I knew Flora Jennings wasn’t upset. Not after being a cop’s wife for 30 years. But she liked the attention. And maybe she felt some vaguely protective urge for Pilar and Walker.

“Don’t the guests complain?”

Walker said, “Not yet. Plus the Austins are pretty laid back.”

I handed Mom a bourbon on the rocks and the crisis passed.

Pilar took Daddy up to the roof deck to show off Hobo’s Frisbee skills. The Border had just completed his second course of agility training and he is - okay, I’m bragging - amazing. Instantly obedient to Pilar’s directives and in full command of his own physicality.

Hobo can catch up to every disc toss, track it, wait until Pilar calls out, “Now!” launch himself from a seeming unreachable distance. And make that midair course correction as a rooftop wind gust pushes the Frisbee in this direction or that one.

Back in our loft, Daddy told Pilar, “Hobo would make an excellent cop.”

Pilar beamed.

Walker had taken Lina back to his bedroom to show her a video of Hobo herding sheep. Vanessa and I kept a straight face; we knew what he really wanted to show her.

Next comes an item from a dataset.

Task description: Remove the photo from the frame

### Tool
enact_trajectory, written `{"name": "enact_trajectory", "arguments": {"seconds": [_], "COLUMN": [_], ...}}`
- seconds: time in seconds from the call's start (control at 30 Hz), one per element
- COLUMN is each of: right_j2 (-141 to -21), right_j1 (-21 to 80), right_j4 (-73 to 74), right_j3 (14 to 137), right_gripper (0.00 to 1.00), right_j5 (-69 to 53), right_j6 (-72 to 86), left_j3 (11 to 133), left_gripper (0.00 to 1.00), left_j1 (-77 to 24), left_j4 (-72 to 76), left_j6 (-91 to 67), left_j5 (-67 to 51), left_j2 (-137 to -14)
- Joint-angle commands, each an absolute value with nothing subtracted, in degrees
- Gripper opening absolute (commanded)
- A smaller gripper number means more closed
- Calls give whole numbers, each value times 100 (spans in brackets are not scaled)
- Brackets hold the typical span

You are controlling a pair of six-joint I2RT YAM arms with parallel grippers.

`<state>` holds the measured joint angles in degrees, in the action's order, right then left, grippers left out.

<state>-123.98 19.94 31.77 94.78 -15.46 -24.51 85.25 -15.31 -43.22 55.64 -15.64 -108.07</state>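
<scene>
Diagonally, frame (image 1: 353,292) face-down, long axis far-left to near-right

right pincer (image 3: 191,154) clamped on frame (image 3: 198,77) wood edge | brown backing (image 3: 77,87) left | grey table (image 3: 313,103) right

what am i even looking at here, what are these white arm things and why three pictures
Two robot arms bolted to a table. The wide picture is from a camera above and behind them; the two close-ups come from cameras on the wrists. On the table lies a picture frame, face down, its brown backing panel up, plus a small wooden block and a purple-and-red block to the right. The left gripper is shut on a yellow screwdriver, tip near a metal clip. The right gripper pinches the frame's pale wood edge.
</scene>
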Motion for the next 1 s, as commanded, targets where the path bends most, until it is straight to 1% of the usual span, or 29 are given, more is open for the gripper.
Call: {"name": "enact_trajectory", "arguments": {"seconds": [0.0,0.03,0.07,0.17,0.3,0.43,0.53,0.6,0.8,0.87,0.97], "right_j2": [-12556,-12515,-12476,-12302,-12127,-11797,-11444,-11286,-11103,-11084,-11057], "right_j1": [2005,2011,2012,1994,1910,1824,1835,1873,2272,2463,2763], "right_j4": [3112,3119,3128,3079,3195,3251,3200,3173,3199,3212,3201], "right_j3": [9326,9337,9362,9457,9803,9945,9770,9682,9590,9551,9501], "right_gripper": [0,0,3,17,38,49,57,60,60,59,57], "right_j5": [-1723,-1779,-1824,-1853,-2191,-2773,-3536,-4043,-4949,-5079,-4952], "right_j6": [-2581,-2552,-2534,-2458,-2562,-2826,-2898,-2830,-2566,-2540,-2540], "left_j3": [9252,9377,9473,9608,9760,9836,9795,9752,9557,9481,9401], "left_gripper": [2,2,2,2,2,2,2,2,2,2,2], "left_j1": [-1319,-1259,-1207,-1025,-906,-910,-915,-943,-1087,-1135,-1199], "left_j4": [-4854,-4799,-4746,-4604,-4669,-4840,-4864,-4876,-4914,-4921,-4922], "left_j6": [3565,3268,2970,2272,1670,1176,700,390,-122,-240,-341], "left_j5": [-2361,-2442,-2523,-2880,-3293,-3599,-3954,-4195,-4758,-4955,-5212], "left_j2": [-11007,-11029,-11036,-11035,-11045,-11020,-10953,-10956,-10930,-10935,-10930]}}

My mother and Matt chatted easily.

That’s the way I like parties to go -- little groups forming and reforming, doing their own thing.


I shouldn’t have been surprised to see that Columbo accompanied Harold to my office. I just hadn’t thought about it, but it makes sense to take your bodyguard when you’re entering uncharted territory.

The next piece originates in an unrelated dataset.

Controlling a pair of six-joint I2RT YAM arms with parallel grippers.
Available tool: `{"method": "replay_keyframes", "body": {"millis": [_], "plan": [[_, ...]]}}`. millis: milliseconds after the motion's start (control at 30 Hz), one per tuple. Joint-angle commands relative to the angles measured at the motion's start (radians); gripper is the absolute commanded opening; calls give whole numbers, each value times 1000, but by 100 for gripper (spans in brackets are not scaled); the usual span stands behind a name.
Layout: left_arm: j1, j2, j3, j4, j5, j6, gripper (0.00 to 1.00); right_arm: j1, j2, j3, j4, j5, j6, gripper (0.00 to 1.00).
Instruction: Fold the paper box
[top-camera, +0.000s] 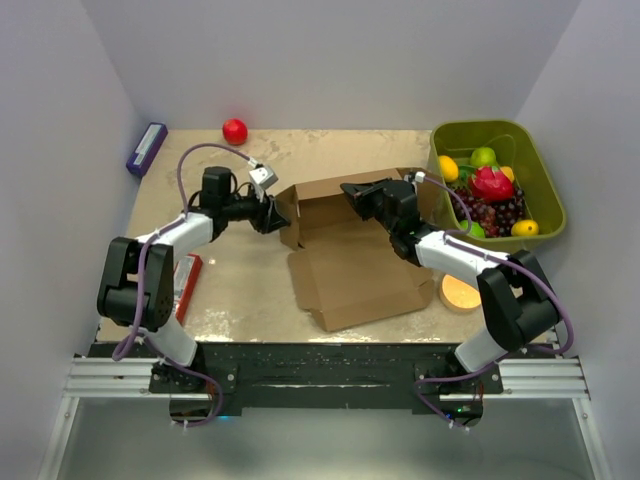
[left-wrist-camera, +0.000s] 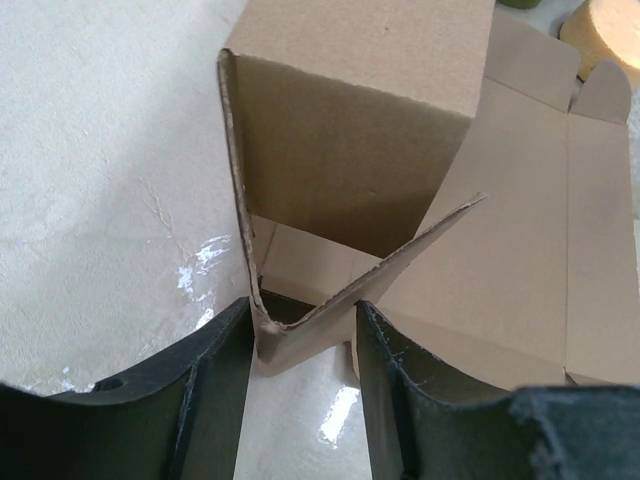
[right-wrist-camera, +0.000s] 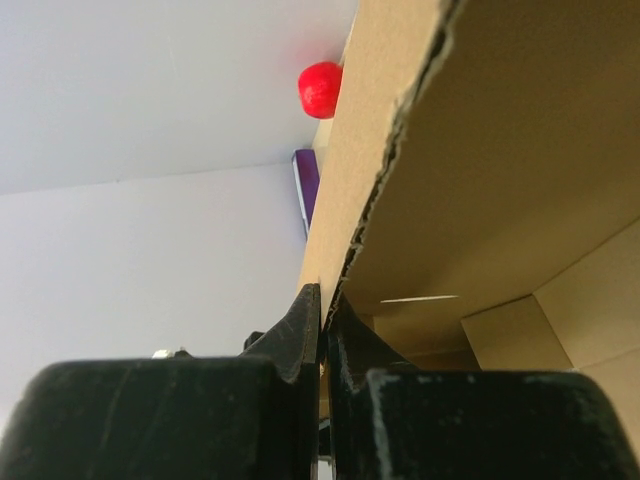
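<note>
Bracketing paper box (top-camera: 355, 275) from both sides, middle of table (top-camera: 240, 290).
right gripper (right-wrist-camera: 322, 300) clenched on far wall (right-wrist-camera: 480, 180); left gripper (left-wrist-camera: 300, 322) jaws apart, straddling left corner flap (left-wrist-camera: 400, 260), box straight ahead of it.

I am counting one box (top-camera: 350, 265), lying between two grippers: the left gripper (top-camera: 272, 216) and the right gripper (top-camera: 352, 190). Beyond the left fingers (left-wrist-camera: 215, 400) I am seeing one ball (top-camera: 235, 131) and, further left, one purple pack (top-camera: 147, 148). Behind those fingers one red pack (top-camera: 187, 280) is lying. Right of the right fingers (right-wrist-camera: 290, 340) one bin (top-camera: 543, 190) is holding two lemons (top-camera: 447, 168), two limes (top-camera: 484, 156), one red fruit (top-camera: 492, 184) and one grape bunch (top-camera: 490, 213). Behind the right fingers one disc (top-camera: 460, 292) is sitting.
</note>
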Motion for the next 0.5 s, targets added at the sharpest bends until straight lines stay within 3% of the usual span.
{"method": "replay_keyframes", "body": {"millis": [0,300,467], "plan": [[-71,-58,9,-16,-38,33,48,10,2,-10,-57,15,-34,0],[-115,-94,-6,4,-136,-17,44,8,2,-5,-63,27,-35,0],[-164,-92,-10,-8,-258,-19,44,8,4,-2,-67,30,-35,0]]}}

Harold had dressed up for his high finance meeting with Gertie Oppenheimer. Ironed jeans, dress shirt tucked in, skinny black knit tie. Leather shoes with laces.

Columbo went with his usual thug-tough.

Harold nodded appreciatively at my steel security door. He looked around my office at the modern furniture, the deco travel prints, the private bathroom, and nodded again, “Nice.”

I took them down a couple of floors and made the introductions. Gertie noted the bulge under Columbo’s sweatshirt, but didn’t comment.

I left them to it and continued down to the lobby. I was on my way to check in at Sister Mary’s shelter. I try to visit Gloria VanLandingham once a month or so. Mainly just to check in. Although I pass along casual updates to Phillip Montgomery who set up the Sister Mary Packer foundation. Back before she was killed.

On the way, curious but not nosy, I stopped at Harold’s. Just to see how the kids were doing without adult supervision. They weren’t. Without supervision, that is. Pantone, a fellow Northeast pimp was on the front porch.

I didn’t see a knife, but I gather that’s the way he operates. You don’t see it until he’s slicing and dicing. We nodded, we’ve known each other over the years. Pantone isn’t a bestie like Harold, but we get along.